El nono (así le decían, no por tener ancestros italianos, sino porque es la costumbre en los Santanderes) también los llevaba a comprar la pólvora de diciembre en unas tiendas de lona que ponían en el mismo tierrero en el que se instalaban los circos y las ciudades de hierro que pasaban por la ciudad, a todos los que llevaba siempre a sus dos consentidos: Mariana y Jacobo, los primeros nietos y los más queridos siempre. A los niños les gustaba que les comprara manzanas acarameladas aunque duraran todo el rato con las manos pegajosas, con las que se aferraban con fuerza a las barras de los carritos en la montaña rusa, a las sillas voladoras o a los manubrios de los caballitos del carrusel, los preferidos de Marianita. A Jacobo le gustaban más la Casa del terror y el Gravitrón, esa especie de nave espacial en la que uno daba vueltas pegado a las paredes sin poder moverse. La diferencia entre la niña y su hermano es que a él le parecía que si uno no salía asustado o físicamente descompuesto, la atracción no había valido la pena.

Había una foto de los tres (de esas en miniatura que entregaban en un estuche de pasta sujeto a una cadenita con una abertura por la que se podía ver la imagen) en uno de los circos en la que el abuelo, en sus poderosos cuarenta, hacía gala de su apostura; el nieto de su pícardía guiñando el ojo a la cámara y Marianita, tal vez de cinco o seis años, sin poder sonreír y con los ojos desorbitados del susto ante el espectáculo sobrecogedor de tigres, elefantes, luces y sobre todo los payasos, que lograban intimidarla.

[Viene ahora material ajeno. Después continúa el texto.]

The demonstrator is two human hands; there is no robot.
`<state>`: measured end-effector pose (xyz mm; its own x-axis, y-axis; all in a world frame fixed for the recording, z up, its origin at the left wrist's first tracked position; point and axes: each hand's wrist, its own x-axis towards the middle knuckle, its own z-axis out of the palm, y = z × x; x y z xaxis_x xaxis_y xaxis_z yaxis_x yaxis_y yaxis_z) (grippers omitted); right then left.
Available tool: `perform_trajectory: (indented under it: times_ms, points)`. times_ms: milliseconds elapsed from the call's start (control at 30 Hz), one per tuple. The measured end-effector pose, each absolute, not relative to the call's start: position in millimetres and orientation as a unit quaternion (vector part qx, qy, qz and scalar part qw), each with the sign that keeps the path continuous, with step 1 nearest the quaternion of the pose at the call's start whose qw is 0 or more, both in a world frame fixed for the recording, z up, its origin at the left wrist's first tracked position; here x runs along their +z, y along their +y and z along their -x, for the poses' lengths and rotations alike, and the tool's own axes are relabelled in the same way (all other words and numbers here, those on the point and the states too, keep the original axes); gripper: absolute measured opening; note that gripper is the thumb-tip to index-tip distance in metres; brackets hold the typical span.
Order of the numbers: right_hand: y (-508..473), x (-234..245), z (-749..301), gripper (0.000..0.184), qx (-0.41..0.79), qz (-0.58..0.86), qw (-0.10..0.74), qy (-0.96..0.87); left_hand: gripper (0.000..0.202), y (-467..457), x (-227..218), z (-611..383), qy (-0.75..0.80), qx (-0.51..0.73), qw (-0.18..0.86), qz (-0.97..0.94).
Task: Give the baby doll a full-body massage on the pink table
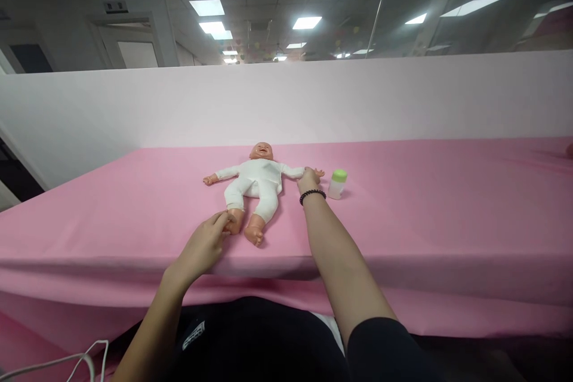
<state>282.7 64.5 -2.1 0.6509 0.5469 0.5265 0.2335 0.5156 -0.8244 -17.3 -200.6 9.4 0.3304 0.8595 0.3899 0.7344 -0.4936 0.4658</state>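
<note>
Your left grip (pixel 201 245) touches the doll's (pixel 255 182) foot, your right grip (pixel 308 180) rests on its arm near the bottle (pixel 337 185); open or closed, I cannot tell.

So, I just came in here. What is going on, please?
A person is touching a baby doll in a white suit, lying on its back on a pink-covered table. The left hand's fingers are at the doll's foot. The right hand, with a beaded bracelet, is on the doll's arm. A green-capped bottle stands nearby.
</note>
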Motion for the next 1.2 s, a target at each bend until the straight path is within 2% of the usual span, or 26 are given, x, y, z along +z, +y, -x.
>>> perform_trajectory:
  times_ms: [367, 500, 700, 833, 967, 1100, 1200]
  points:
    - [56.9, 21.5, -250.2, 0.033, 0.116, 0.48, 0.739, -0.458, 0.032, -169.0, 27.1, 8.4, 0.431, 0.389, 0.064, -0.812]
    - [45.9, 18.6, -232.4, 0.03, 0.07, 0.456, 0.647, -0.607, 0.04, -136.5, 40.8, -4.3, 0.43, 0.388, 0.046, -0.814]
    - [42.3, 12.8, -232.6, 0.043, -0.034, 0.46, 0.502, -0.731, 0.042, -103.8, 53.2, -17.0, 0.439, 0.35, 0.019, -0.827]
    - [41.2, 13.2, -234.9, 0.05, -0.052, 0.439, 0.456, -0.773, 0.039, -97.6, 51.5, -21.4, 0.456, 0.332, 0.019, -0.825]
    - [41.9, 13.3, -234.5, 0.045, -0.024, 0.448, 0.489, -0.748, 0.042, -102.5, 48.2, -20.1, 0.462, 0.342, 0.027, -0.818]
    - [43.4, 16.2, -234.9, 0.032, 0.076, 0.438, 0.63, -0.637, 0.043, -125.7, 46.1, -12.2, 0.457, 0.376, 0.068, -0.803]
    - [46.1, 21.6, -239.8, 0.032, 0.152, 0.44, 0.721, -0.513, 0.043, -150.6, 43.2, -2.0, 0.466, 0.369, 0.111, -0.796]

Cuando todavía no iban al colegio los montaba en el asiento delantero de su taxi y los llevaba a recorrer la ciudad en busca de pasajeros (aunque a la niña no tanto porque era una complicación cuando sentía deseos de ir al baño; el niño salía del apuro en cualquier árbol) y los clientes se maravillaban de ese par de nietos tan hermosos y "bien portados", además de inteligentes y despiertos. En él los llevaba también a clases de natación y danzas (al colegio no, porque quedaba a una cuadra y podían ir caminando), a casa de la familia paterna y al cementerio a visitar las tumbas los domingos; en él, Jacobo soñaba con que conducía solo mientras movía el volante sentado en las piernas del abuelo; allí encontraban siempre en la guantera algún objeto curioso que terminaba siendo un regalo inesperado.

Mariana recuerda todo en la sala de velaciones en la que yace el cuerpo de su abuelo. Para ella siempre fue el mismo, aunque en los últimos tiempos cuando lo abrazaba lo sentía cada vez más frágil y encogido; él, que fue tan alto y robusto. Siempre fue su muñequita pero en los últimos tiempos era ella quien le llevaba dulces y pan de leche al asilo; él devolvía el favor contándole historias delante del novio, quien solía acompañarla:
-Mi niñita era tan tragona y gordita de recién nacida, que las enfermeras llamaban a la casa para que llevaran más leche de fórmula, ¡porque se tomaba cuatro onzas de tetero! Y aun así quedaba con hambre y levantaba la clínica a gritos-.

A ella no le daba vergüenza sino ternura que su novio escuchara esas historias.

Antes de que se llevaran el féretro, miró por última vez enredadas en un rosario esas manos que tanto la curaron
-¡Cuánto las voy a extrañar! Pensó, mientras ajustaban la tapa.